### What to work on
Search the data for the string "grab" and copy each line where it turns up.

### Provided information

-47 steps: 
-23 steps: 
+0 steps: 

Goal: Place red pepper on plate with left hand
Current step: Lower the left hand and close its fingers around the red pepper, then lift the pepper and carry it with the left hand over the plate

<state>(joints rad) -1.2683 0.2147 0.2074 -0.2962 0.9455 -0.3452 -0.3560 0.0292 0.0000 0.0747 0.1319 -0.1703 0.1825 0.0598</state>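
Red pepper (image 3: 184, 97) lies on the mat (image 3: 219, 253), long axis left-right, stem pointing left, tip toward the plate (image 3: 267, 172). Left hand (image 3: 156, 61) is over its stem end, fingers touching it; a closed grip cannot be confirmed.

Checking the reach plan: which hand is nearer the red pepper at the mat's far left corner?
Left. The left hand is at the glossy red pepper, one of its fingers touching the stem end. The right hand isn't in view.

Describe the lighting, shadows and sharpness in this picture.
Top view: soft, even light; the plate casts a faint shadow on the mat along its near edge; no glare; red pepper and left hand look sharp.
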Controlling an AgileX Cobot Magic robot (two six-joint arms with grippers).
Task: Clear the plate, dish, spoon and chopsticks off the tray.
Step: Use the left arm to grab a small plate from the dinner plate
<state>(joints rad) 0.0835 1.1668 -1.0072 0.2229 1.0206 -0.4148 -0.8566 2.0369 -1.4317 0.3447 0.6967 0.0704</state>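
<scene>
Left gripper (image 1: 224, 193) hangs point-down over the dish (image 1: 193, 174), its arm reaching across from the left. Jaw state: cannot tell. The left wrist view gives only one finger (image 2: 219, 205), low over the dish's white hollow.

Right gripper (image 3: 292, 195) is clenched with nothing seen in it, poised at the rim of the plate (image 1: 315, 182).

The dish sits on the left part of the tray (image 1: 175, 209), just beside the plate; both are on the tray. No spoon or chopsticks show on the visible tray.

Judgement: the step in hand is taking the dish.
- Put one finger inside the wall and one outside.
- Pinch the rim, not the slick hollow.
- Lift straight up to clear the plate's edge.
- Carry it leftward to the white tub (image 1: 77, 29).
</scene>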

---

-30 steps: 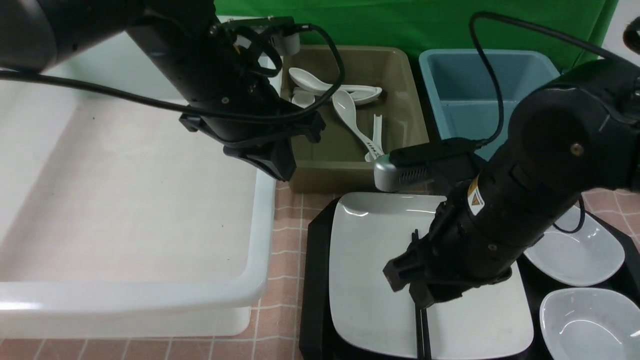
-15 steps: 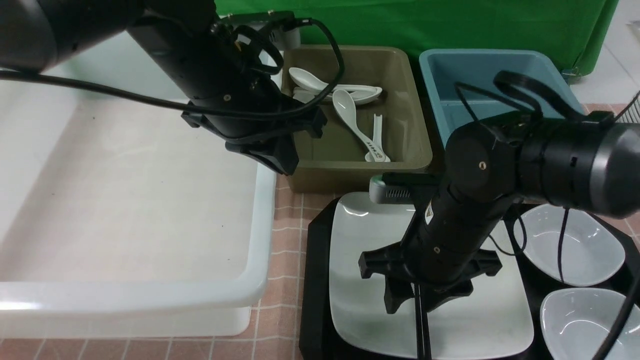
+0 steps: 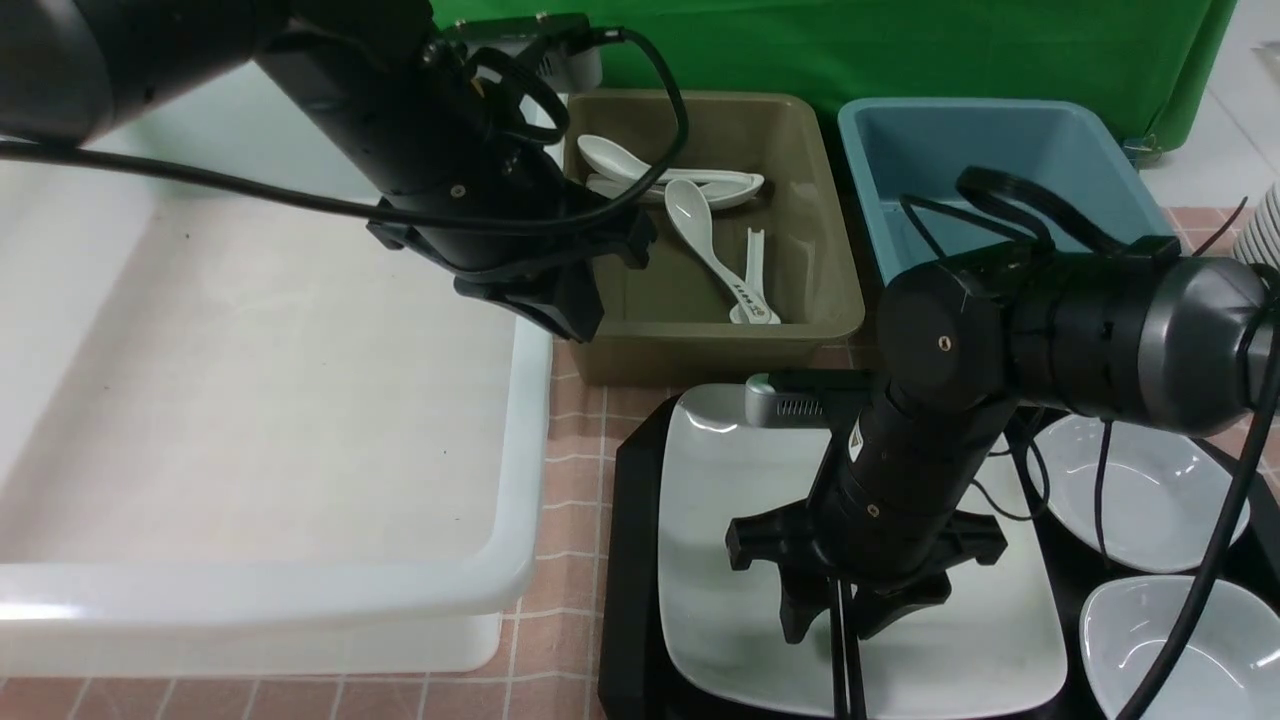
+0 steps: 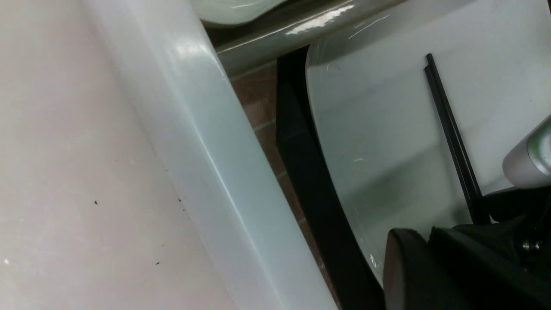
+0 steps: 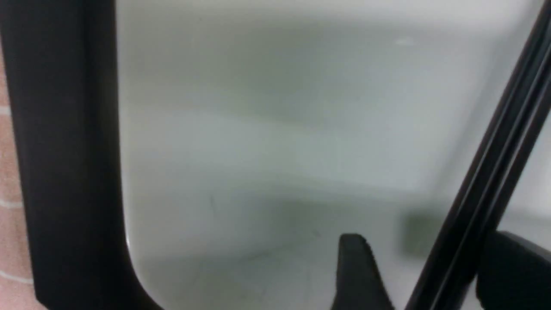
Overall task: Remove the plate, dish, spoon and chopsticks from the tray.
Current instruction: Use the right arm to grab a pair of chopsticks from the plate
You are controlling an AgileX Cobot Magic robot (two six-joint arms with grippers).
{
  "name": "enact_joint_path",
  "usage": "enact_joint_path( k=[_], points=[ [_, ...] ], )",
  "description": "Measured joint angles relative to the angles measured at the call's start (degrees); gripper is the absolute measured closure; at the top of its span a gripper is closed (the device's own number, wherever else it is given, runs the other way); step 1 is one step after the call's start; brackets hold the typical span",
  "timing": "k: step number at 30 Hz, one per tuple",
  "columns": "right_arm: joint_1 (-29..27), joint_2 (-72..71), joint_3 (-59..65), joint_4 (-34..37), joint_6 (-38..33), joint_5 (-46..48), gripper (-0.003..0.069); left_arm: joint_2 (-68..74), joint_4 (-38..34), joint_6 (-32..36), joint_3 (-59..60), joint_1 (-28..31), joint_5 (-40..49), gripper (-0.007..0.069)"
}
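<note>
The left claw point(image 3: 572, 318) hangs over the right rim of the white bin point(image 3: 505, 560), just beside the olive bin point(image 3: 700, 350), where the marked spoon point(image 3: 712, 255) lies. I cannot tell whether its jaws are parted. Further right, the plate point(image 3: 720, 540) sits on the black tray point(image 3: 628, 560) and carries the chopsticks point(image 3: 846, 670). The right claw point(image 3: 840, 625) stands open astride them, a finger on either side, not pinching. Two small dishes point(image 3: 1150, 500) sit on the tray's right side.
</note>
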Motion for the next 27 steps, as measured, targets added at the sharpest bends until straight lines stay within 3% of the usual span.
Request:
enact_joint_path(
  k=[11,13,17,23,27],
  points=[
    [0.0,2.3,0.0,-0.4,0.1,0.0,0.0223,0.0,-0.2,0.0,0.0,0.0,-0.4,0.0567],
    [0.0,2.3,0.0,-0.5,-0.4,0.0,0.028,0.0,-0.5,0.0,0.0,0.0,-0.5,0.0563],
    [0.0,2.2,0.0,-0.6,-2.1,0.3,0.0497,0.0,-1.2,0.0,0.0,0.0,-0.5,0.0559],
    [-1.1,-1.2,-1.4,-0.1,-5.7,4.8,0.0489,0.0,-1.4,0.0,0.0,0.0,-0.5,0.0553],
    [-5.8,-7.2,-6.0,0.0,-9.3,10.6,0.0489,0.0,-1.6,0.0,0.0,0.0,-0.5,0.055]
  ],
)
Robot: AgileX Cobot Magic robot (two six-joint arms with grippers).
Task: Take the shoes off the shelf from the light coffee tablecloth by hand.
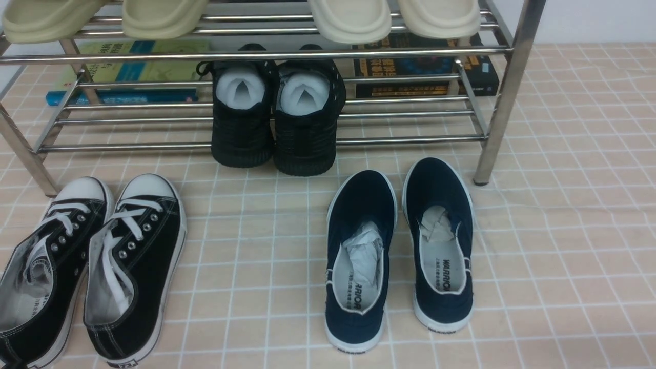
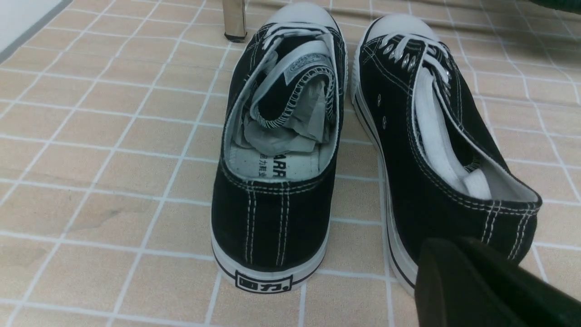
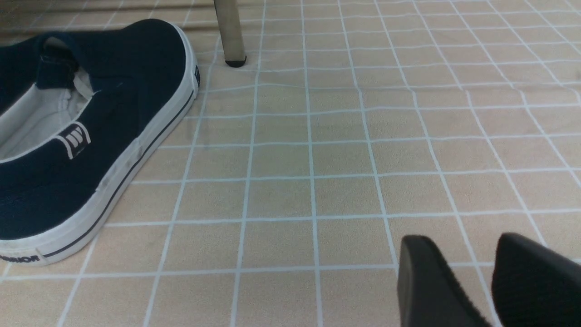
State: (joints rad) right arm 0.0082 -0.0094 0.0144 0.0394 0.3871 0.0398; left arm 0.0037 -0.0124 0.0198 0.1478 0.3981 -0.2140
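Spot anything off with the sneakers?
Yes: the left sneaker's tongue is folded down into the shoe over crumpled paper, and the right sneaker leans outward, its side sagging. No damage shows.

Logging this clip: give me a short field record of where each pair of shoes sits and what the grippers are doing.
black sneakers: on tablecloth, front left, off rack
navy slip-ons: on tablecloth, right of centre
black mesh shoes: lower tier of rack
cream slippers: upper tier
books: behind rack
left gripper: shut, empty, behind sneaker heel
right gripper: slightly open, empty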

### Solved exercise
Step: Use the left arm to grab a small plate from the dinner plate
Current instruction: Use the right arm to grab a pair of chopsticks from the plate

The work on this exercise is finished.